I grouped the groper accusers as separate from Tweeden. There are seven of them, four of whom are anonymous. I think I may have gotten the radio show part wrong. That was someone's account of visiting Franken's radio show. I should have read the article more carefully.
posted by xammerboy at 11:48 PM on July 22, 2019 [1 favorite]


(At the same time I need to use “at the same time” a bit less often...)
posted by pharm at 12:22 AM on July 23, 2019 [1 favorite]


I think I may have gotten the radio show part wrong.

You’re in here trying to paint these women’s accusations as false and it turns out you hadn’t even read their accounts. That’s pretty telling.
posted by sallybrown at 3:35 AM on July 23, 2019 [20 favorites]


She says she approached Franken at a party and he squeezed her waist twice quickly during a photo shoot. She says this was obviously maliciously intended to make her feel small.
.... Dupuy makes claims as to his motivations she can't possibly defend. She does not know what was in Franken's head. .... These are some pretty vicious allegations as to his inner character.

This is like when people say, "That's racist!" but other people come out of the woodwork claiming, "You can't know that! Their heart is pure, all their friends think they are nice!"

It doesn't matter what a groper's explicitly admitted intentions are. I mean, neither would a rapist willingly admit that their crime is about power and not sex. But groping is about making women feel small just as rape is a crime of power. The list of small, everyday little things that men do to women to strip women of power without ever being conscious of it is already very long. Groping is not on that list. Groping is neither small nor unintentional.
posted by MiraK at 3:37 AM on July 23, 2019 [13 favorites]


For the next guy who’d like to think the women Al Franken groped were anonymous radio show callers somehow implanted with false memories. Here are the stories of the other seven accusers, from Time
Lindsay Menz: “Menz told CNN that Franken grabbed her behind during a photo op at the Minnesota State Fair in 2010. Franken was serving as a U.S. Senator at the time of the alleged incident. She said that she had a cordial conversation with Franken, and then her husband took a photo of the two.
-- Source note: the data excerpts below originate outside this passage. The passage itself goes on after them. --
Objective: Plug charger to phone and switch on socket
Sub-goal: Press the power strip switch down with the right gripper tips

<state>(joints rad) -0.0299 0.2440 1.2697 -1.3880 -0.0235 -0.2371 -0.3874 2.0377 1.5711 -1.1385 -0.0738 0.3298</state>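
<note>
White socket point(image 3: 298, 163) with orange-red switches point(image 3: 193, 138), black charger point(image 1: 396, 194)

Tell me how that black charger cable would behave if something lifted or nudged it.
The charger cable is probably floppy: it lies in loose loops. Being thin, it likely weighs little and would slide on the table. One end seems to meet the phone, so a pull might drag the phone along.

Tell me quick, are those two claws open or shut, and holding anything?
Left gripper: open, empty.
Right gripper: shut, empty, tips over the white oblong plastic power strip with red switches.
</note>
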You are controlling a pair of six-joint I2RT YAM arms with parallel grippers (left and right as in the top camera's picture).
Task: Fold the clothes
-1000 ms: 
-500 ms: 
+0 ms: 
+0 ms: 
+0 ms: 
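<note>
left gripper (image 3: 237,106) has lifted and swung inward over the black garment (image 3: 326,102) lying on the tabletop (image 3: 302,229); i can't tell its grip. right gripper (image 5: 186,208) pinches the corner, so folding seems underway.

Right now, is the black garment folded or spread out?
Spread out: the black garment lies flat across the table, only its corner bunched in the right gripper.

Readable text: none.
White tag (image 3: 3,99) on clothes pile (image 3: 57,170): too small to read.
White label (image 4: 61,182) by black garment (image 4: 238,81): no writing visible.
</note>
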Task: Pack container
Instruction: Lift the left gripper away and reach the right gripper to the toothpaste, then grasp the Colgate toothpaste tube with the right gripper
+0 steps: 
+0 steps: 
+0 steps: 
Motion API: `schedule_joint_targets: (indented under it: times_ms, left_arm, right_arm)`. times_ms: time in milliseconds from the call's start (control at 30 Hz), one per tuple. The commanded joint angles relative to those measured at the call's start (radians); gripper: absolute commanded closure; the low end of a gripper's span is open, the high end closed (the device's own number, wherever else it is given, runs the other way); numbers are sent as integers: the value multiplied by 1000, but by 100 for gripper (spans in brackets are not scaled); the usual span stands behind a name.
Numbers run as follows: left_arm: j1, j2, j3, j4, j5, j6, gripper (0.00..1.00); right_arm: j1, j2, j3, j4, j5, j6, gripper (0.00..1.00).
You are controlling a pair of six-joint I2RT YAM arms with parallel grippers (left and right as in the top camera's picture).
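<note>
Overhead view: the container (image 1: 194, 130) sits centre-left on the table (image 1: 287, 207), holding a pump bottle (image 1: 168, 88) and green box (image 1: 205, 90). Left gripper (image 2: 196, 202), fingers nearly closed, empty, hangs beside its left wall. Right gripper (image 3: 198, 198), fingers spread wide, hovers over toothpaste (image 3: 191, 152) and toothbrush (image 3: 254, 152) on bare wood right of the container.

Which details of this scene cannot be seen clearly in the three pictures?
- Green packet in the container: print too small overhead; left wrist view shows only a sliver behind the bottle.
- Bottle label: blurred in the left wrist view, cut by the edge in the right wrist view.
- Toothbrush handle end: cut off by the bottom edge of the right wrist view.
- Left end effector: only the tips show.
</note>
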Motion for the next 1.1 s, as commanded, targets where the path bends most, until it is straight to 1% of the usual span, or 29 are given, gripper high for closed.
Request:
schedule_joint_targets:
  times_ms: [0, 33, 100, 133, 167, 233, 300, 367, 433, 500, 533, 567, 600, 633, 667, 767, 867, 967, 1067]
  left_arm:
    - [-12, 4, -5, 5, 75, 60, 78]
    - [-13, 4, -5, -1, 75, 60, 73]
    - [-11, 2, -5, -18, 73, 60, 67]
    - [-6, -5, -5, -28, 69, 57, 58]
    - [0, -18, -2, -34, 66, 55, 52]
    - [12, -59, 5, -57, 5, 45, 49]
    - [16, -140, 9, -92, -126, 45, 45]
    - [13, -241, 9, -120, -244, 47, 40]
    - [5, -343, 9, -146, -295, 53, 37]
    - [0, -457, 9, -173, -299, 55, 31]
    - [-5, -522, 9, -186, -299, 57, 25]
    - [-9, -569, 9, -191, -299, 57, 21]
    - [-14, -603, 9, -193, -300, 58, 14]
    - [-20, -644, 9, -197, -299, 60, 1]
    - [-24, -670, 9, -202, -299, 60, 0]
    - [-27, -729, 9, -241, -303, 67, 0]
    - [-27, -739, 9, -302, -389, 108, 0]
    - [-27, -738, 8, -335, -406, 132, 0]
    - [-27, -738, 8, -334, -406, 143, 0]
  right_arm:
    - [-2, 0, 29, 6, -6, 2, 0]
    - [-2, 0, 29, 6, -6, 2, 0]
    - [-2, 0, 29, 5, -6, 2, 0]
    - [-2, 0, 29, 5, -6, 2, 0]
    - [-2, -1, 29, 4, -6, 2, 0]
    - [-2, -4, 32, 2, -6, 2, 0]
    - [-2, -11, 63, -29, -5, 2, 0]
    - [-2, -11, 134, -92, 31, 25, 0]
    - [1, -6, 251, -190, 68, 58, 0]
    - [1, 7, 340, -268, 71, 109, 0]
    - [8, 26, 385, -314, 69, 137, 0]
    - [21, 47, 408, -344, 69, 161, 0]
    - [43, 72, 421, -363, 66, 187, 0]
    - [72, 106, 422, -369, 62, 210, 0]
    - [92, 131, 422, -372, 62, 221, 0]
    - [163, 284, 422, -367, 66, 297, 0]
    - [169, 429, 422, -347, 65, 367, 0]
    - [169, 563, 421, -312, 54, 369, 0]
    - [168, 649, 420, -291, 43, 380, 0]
Menz alleged that Franken ‘put his hand full-fledged on my rear… It was wrapped tightly around my butt cheek.’”

Stephanie Kemplin: “Kemplin, an Army veteran, told CNN in a story published on Thursday that Franken allegedly groped her in December 2003. She said she was stationed in Kuwait, and she met Franken when he toured with the USO. She said that Franken groped her right breast while the two took a photo. “I remember clenching up and how you just feel yourself flushed,” she told CNN. “And I remember thinking — is he going to move his hand? Was it an accident? Was he going to move his hand? He never moved his hand.”
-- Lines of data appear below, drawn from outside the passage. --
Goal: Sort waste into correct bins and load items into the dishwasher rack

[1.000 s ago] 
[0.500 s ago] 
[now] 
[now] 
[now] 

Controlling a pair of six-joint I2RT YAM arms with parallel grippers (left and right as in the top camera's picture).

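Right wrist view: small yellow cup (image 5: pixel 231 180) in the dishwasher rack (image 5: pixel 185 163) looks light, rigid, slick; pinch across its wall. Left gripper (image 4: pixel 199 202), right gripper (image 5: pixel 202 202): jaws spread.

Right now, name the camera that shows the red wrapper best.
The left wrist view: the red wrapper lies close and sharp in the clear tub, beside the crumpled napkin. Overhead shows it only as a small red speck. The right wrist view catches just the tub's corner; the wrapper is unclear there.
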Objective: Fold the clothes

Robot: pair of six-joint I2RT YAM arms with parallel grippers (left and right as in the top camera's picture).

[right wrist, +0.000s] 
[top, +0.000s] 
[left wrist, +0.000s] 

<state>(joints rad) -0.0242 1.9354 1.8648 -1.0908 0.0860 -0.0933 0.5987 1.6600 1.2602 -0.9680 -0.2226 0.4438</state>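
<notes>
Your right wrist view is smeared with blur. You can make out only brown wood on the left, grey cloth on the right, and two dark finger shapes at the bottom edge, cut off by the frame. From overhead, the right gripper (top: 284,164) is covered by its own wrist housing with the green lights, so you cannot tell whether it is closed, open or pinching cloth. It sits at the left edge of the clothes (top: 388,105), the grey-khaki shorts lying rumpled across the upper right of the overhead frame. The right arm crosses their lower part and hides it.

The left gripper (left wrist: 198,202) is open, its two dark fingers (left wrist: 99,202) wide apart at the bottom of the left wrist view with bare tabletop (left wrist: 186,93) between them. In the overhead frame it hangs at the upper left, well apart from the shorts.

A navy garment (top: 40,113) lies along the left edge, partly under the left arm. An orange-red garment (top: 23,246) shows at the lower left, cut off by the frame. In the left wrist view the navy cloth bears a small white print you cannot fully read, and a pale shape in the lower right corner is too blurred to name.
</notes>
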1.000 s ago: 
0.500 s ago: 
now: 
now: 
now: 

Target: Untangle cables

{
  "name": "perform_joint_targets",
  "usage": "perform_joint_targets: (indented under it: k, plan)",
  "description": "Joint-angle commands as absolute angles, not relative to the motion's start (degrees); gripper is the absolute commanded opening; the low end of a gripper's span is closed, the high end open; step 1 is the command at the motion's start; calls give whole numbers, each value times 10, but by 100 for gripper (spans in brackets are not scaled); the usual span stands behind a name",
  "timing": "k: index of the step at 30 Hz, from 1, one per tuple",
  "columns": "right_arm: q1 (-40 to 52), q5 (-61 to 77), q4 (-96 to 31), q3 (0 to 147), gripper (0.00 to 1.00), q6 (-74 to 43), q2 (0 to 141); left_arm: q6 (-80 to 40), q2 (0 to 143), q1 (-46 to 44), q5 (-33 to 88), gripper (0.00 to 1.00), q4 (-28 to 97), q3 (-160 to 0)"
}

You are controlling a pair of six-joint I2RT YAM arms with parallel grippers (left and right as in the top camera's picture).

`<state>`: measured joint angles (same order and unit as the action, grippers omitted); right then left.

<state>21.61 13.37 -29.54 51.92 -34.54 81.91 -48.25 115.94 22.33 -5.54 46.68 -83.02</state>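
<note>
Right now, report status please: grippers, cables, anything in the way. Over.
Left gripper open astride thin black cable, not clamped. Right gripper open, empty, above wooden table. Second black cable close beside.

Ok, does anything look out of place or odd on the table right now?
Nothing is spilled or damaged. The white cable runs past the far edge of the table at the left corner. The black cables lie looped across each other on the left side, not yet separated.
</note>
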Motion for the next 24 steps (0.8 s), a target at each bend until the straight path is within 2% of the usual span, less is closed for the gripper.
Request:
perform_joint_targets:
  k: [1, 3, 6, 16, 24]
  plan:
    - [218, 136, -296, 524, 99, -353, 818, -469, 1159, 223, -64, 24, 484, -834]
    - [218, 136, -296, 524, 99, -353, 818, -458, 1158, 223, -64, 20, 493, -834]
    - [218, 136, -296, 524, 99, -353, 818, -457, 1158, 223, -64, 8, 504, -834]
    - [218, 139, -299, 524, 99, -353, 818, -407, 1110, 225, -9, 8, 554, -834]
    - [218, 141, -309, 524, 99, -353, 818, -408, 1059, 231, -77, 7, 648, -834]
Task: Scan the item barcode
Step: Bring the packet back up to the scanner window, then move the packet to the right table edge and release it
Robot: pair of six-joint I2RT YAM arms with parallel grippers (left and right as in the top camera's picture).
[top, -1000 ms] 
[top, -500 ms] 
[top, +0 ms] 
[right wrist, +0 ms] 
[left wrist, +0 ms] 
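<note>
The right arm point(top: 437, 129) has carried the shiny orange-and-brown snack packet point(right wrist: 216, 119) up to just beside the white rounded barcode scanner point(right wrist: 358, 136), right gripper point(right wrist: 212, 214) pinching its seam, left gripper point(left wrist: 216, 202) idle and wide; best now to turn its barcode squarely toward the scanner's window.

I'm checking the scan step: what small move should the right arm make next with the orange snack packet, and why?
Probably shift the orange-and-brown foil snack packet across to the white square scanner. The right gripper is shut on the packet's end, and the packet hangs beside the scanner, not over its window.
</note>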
A former Democratic congressional aide: “The unnamed woman told Politico that Franken tried to forcibly kiss her after the taping of his radio show in 2006 when she was in her mid-20s. She said that the alleged incident occurred once her boss had left the room. When she tried to leave the room, Franken allegedly told her: “It’s my right as an entertainer.’”
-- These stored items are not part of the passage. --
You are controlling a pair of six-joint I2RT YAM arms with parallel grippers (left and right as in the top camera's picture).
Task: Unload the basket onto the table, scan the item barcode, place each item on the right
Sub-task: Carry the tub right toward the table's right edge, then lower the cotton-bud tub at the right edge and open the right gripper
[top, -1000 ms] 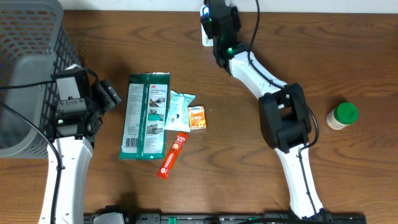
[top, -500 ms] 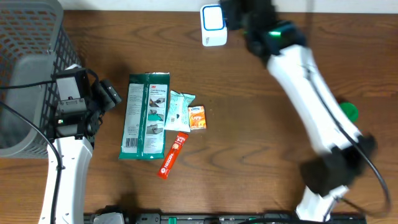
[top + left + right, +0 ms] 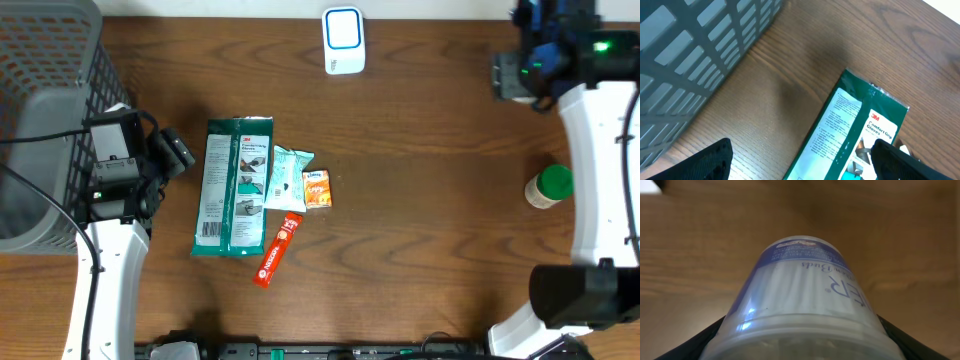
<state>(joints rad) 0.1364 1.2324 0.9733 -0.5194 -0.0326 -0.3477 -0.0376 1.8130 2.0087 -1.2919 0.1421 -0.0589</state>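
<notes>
Right tool (image 3: 520, 72) is gripping the tub (image 3: 800, 295) of cotton buds, jaws spread wide around its body. The tub is hanging over the table's far right corner, well apart from the scanner (image 3: 342, 40), which is sitting mid far edge. Left tool (image 3: 800, 162) is standing open and empty by the left edge, just beside the gloves (image 3: 235, 188) and near the basket (image 3: 40, 120).

Progress, my read: the tub is already picked, and its pass at the scanner is looking finished. I can't tell whether the code registered. The tub is not yet set down. Gloves, tissues (image 3: 290, 178), orange packet (image 3: 317, 188) and red stick (image 3: 278, 250) are lying clustered left of table centre. The jar (image 3: 550, 186) is standing near the right edge. If every item needs scanning, most of the job is still waiting.

Diff: a second ago the right tool was sitting right at the scanner. Half a second ago it was swinging off to the right, and now it's over the far right corner. Left arm, cluster and jar aren't moving.
</notes>
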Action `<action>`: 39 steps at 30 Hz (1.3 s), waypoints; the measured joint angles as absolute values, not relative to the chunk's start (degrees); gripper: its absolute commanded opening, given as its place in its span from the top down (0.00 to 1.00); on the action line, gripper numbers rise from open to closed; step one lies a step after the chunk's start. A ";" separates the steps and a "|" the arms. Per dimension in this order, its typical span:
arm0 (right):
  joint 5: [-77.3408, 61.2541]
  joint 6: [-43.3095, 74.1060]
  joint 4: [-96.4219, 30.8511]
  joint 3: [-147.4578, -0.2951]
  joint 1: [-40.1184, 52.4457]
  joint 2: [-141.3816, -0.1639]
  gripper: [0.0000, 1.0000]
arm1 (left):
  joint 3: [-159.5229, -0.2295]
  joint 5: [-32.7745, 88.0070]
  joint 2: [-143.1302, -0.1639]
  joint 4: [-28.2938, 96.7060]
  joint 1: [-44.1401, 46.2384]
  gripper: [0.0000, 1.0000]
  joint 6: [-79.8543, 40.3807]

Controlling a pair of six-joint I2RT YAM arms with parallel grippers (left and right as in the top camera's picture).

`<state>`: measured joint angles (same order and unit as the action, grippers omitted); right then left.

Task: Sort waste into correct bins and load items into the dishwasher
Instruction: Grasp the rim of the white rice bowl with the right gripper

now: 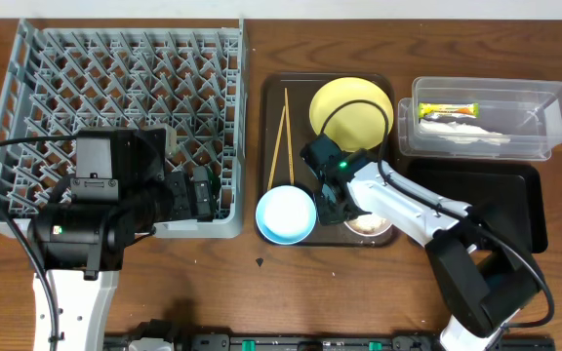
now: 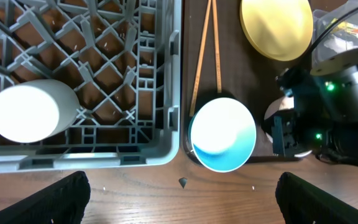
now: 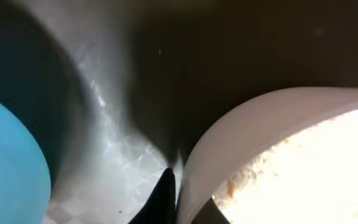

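At right end effector (image 3: 178, 202), white bowl (image 3: 272, 124)

On the dark brown tray (image 1: 299, 127) we see a yellow plate (image 1: 351, 107), a light blue bowl (image 1: 286, 214), pale wooden chopsticks (image 1: 281, 136) and a white bowl (image 3: 229, 155) with beige crumbs (image 3: 291, 168). Left of that tray, the rack (image 1: 115, 97) is a grey lattice. To its right, the clear tub (image 1: 554, 122) shows a green-and-yellow wrapper (image 1: 447, 110) and a white scrap (image 1: 461, 136). Beside them sits a plain black tray (image 1: 520, 200). The desk (image 1: 261, 292) is brown wood grain.
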<state>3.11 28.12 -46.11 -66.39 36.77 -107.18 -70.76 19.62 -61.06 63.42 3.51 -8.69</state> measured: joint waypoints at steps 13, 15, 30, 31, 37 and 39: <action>3.03 28.10 -46.89 -66.70 36.75 -106.76 0.64 | -70.76 19.59 -61.04 63.68 3.51 0.04 -8.69; 3.01 28.05 -46.89 -66.70 36.75 -106.76 0.66 | -70.76 19.62 -61.04 63.68 3.51 0.04 -8.69; 5.04 26.11 -46.89 -69.73 36.75 -104.92 0.82 | -70.76 19.62 -61.04 63.68 3.49 0.04 -8.69; 5.19 26.11 -46.70 -69.71 36.75 -104.92 0.82 | -70.76 19.59 -61.04 63.68 3.51 0.04 -8.69; 6.04 26.52 -45.80 -69.69 36.77 -105.14 0.91 | -70.76 19.62 -61.04 63.96 3.49 0.04 -8.67; 6.04 26.61 -45.69 -69.69 36.77 -105.38 0.84 | -70.76 19.59 -61.04 64.10 3.51 0.04 -8.69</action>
<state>6.04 26.61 -45.69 -69.69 36.77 -105.38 -70.76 19.59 -61.04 64.10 3.51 -8.69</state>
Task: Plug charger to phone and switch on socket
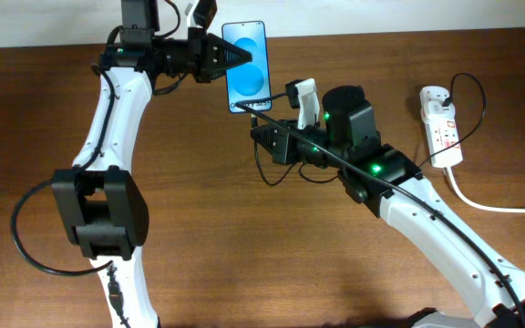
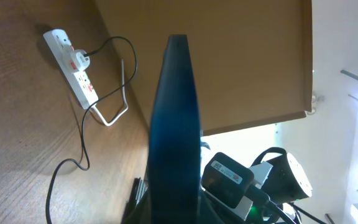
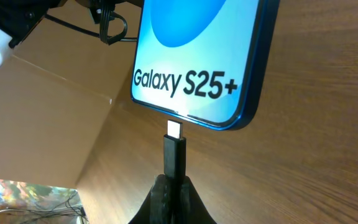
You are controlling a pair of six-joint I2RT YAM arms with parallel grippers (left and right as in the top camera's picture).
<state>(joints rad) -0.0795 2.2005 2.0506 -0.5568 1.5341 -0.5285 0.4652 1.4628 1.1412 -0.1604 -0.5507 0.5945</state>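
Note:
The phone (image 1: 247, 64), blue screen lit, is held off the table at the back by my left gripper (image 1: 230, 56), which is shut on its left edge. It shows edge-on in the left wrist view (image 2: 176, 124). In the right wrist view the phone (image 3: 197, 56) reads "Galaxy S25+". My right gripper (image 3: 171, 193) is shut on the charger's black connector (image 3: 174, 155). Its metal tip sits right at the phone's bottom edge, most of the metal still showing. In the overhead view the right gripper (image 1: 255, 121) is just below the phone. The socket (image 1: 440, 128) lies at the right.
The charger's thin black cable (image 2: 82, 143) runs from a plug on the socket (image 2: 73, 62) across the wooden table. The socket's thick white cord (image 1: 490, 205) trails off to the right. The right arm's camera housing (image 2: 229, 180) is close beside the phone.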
Two unnamed women: “Two anonymous women told the Huffington Post that Franken touched their behinds in two separate incidents. The first woman alleged that Franken groped her while they took a photo together at a June 2007 event hosted by the Minnesota Women’s Political Caucus. At the time of the alleged incident, Franken was running for the U.S. Senate. The second woman claimed that Franken grabbed her behind in 2008 at a Democratic fundraiser. She said that Franken then suggested that the two go to the bathroom together.”

An unnamed elected official in New England: “The woman told Jezebel that Franken attempted to give her a “wet, open-mouthed kiss” in 2006 at a live taping of Franken’s show at the time, Air America. “I was stunned and incredulous. I felt demeaned. I felt put in my place,” she told Jezebel about the alleged incident.”

Tina Dupuy: “In an essay for the Atlantic, Dupuy alleged that Franken groped her at a Media Matters party during President Barack Obama’s inauguration in 2009. “He immediately put his hand on my waist, grabbing a handful of flesh. I froze. Then he squeezed. At least twice,” Dupuy wrote. “Al Franken’s familiarity was inappropriate and unwanted. It was also quick; he knew exactly what he was doing.”
And for your information, xammerboy, gross men grope women in public under the guise of a hug or “just taking a picture” all the damn time, and no one can tell. That’s just one of the many errors in your copious posts in this thread, which also make it seem like you didn’t even read the other comments before you rode in to defend Poor Al Franken.
posted by sallybrown at 3:52 AM on July 23, 2019 [23 favorites]


Xammerboy, please stop. Please stop.

Groping is not intellectual hay for you to regurgitate and chew over and over in public.
posted by Laetiporus at 3:57 AM on July 23, 2019 [10 favorites]


I assume that there are other women who haven't come forward, actually. It seems unlikely to me that Franken did this seven times over many years when he clearly had a modus operandi.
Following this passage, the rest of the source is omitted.